Switching to only partially solves the problem. Encoding issue would still exist.

tianleiwu commented 9 months ago

I also encountered the issue. Part of the cause is the engine filename is super long like TensorrtExecutionProvider_TRTKernel_graph_main_graph_14360603375063178697_0_0_fp16_sm89.engine.

If combine with a long directory name like C:\Users\user_name\.cache\huggingface\hub\models--runwayml--stable-diffusion-v1-5\snapshots\ded79e214aa69e42c24d3f5ac14b76d568679cc2\ort_trt_engine\, it could exceed 260 chars.

And we know that Long Path is not default in Windows, so it can be problem.

@yf711, could you change to use shorter engine name?

JulienTheron commented 9 months ago

Whether or not the engine name can be shortened, I think that's for another discussion, as the cache folder could exceed 260 characters anyway.
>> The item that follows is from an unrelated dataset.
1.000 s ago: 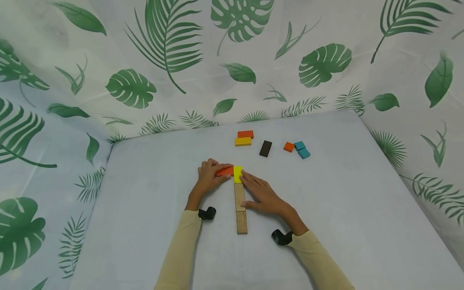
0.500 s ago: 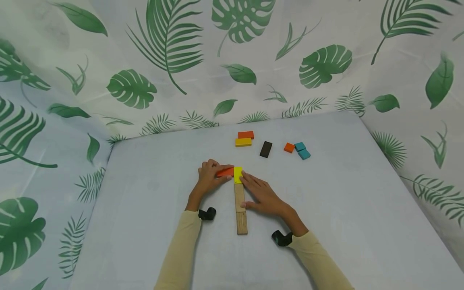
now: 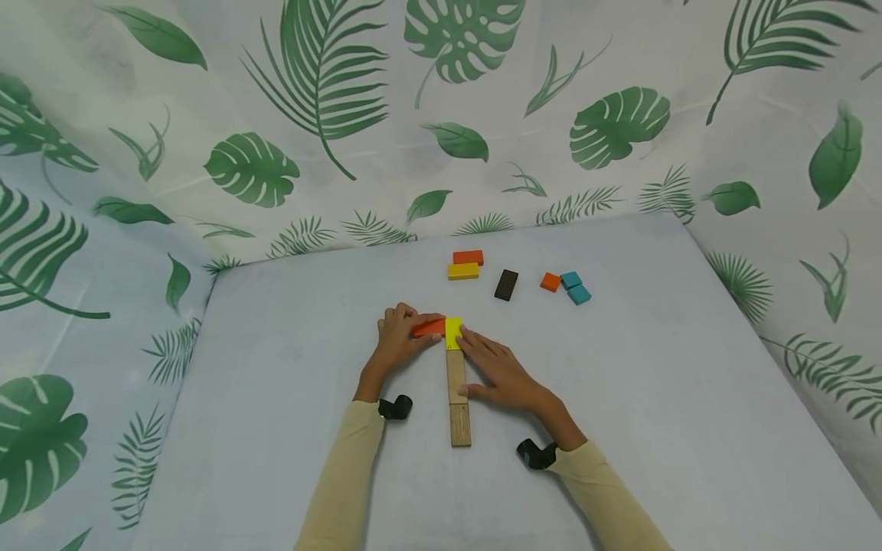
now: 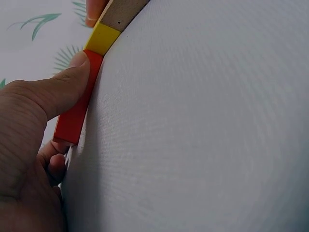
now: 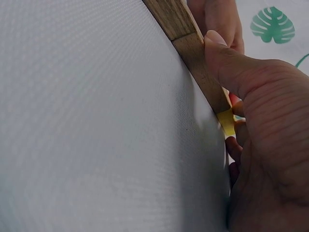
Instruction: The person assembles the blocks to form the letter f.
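Presently, a white table surface (image 3: 248, 428) is supporting the layout. Clock positions are being read from the bright yellow rectangular block (image 3: 452, 334), twelve o'clock pointing away from the person.

The right hand (image 3: 503, 376) is lying at four o'clock, fingers extended and gripping nothing; its fingertips are touching the bright yellow block while its thumb is touching the farther plain wooden rectangular block (image 3: 456, 376). The left hand (image 3: 396, 335) is pinching the glossy red rectangular block (image 4: 71, 125) at nine o'clock, between thumb and fingers. The nearer plain wooden rectangular block (image 3: 460, 425) is completing the line toward six o'clock. The red block's end is touching the bright yellow block, forming a corner.

For a square joint, the right hand should be bracing the line while the left hand is applying light pressure toward three o'clock; excess force would probably be skewing the column.

Ten blocks are lying on the table. Two wooden and one red are joining the bright yellow one. Beyond, one orange-red rectangular block (image 3: 468, 258) and one deep yellow rectangular block (image 3: 463, 272) are lying at twelve; one near-black rectangular block (image 3: 506, 285) is lying between one and two. Smallest, one small orange block (image 3: 550, 282) and two small blue blocks (image 3: 579, 294) are sitting around two.
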Demonstrator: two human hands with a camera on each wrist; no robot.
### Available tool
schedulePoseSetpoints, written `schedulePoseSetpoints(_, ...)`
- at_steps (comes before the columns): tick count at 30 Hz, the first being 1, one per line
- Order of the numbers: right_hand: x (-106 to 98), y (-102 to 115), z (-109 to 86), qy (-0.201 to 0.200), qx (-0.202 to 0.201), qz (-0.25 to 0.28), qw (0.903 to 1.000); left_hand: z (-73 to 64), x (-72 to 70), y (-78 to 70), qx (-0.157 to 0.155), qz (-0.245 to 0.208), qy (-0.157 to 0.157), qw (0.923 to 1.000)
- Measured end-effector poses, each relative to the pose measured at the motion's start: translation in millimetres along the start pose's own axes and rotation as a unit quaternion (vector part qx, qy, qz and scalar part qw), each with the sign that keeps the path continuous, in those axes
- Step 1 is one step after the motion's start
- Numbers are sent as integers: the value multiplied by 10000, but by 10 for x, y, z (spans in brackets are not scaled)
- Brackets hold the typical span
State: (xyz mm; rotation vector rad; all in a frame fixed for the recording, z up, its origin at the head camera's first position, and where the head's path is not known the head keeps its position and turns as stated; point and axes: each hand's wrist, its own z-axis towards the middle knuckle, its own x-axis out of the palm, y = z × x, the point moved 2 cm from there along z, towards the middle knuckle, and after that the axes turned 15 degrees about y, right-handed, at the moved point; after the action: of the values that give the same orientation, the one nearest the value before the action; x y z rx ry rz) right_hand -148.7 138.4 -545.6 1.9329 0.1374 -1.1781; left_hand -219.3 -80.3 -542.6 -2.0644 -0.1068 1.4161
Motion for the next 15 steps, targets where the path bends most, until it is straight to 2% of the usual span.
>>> schedulePoseSetpoints(15, -1, 2, -4, 2, -17, 18, 10000, -12, -14, -29, 68, 169, -62, 9998)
Also, unless there's a good reason for using the deprecated <experimental/filesystem> header, the fix is easy. I could do a PR, if that's ok.

snnn commented 9 months ago

And we know that Long Path is not default in Windows, so it can be problem.

No, you missed a point: wide-char string paths do not have the issue! You were saying multi-byte strings like std::string, const char*. Unicode based Windows APIs do not have the issue.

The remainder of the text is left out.